2.3 Ricardian methodology The relationship between climate and agriculture is typically modeled using three approaches: crop growth simulation models, agro-economic models, and integrated assessment models such as computable general equilibrium and whole farm models (Mishra et al., 2015). The basis of these models is on climate-crop physiology and development. The first two modeling approaches can include some adaptation and crop management practices such as change of planting dates, variety selection, and fertilizer use. However, as both the modeling approaches are crop-specific, they are unable to account for other adaptation measures such as responses to economic stimuli including input replacement, price variations, crop shifting, and multi-cropping. Without accounting for such behavioral responses, those approaches can lead to an overestimation or underestimation of the climate impacts.
For the development of an unbiased estimate of climate impacts, there is a need for a whole farm approach that allows for adaptation responses. The model that is currently being widely used across different countries to measure the economic impacts of climate change in the agriculture sector is the “Ricardian model”, named after the work of economist David Ricardo (1772-1823).

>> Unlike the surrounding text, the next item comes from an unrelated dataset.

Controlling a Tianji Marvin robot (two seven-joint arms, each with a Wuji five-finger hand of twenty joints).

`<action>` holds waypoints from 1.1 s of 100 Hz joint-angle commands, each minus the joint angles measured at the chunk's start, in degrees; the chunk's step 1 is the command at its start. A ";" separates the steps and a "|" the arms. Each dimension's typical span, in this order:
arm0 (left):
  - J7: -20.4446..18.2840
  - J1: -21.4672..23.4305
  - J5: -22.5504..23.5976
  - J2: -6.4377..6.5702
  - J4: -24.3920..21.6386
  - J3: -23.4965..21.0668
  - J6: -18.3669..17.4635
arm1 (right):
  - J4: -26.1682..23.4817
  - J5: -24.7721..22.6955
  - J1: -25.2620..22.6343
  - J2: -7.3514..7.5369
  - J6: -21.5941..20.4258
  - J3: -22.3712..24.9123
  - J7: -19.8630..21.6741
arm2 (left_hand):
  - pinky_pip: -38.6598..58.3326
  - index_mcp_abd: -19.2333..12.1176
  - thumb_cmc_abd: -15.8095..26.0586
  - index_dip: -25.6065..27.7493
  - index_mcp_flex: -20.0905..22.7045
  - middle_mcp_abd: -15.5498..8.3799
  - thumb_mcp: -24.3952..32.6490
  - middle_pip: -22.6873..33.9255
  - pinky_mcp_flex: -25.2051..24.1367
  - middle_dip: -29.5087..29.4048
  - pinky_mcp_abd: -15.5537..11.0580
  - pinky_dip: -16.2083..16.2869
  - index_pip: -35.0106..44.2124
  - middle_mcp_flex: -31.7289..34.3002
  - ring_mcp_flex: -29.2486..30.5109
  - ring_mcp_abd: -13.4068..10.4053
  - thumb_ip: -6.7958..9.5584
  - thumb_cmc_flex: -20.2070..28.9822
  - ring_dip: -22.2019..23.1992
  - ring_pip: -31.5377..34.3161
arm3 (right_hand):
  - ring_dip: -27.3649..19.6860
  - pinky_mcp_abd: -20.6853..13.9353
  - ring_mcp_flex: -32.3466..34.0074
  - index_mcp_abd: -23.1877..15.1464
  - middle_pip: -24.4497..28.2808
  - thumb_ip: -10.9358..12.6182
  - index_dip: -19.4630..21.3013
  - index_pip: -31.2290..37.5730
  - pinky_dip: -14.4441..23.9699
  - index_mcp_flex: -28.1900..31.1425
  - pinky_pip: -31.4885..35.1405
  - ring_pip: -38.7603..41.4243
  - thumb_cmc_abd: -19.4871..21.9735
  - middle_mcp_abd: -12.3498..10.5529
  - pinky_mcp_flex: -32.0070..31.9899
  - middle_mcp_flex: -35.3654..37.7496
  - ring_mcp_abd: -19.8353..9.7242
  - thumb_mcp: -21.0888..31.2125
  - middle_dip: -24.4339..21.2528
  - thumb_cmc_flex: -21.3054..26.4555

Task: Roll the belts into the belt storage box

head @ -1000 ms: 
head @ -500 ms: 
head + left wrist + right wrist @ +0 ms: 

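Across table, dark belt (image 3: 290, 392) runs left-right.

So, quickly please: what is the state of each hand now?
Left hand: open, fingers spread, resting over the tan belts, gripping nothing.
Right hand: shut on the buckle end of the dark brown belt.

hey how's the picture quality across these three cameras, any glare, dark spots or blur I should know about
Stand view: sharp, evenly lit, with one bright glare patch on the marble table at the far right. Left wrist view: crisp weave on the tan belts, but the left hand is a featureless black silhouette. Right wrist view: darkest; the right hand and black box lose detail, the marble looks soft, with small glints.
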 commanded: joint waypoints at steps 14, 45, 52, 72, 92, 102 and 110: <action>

Mendelsohn et al. (1994) was the pioneer to develop this cross-sectional model. The basis of the model is on the observation that land rents capture the long-term productivity of the farm. The Ricardian model assesses the performance of farms across landscapes, capturing impacts of spatial variations in climate attributes and other factors including input prices, soils, and socio-economic factors where the value of the lands reflects the present value of the future stream of net farm income.
The main advantage of this model is that it accounts for adaptation because farmers tend to adapt to the climate where they live to maximize the outputs and farm incomes. Other important advantages of the model are: it does not require data over time which is very difficult and costly to collect, rather it needs data across geographic space where climate attributes vary; it is a flexible model as it allows to consider all major enterprise activities; and it is very ease to implement.
However, the Ricardian model has some limitations. The first drawback is the possibility of omitted variable bias, which is present in all cross-sectional analysis. Another concern is the inefficiencies of the land and labor prices/markets that may distort prices. It does not account for CO2 fertilization effects. Furthermore, the model cannot capture transition costs of an instantaneous adaptation to a new technology against climate. However, sudden adaptation to new technology is never experienced. Another controversial drawback is concerned with irrigation. It is also not an issue in the study area as maximum farms rely on irrigation.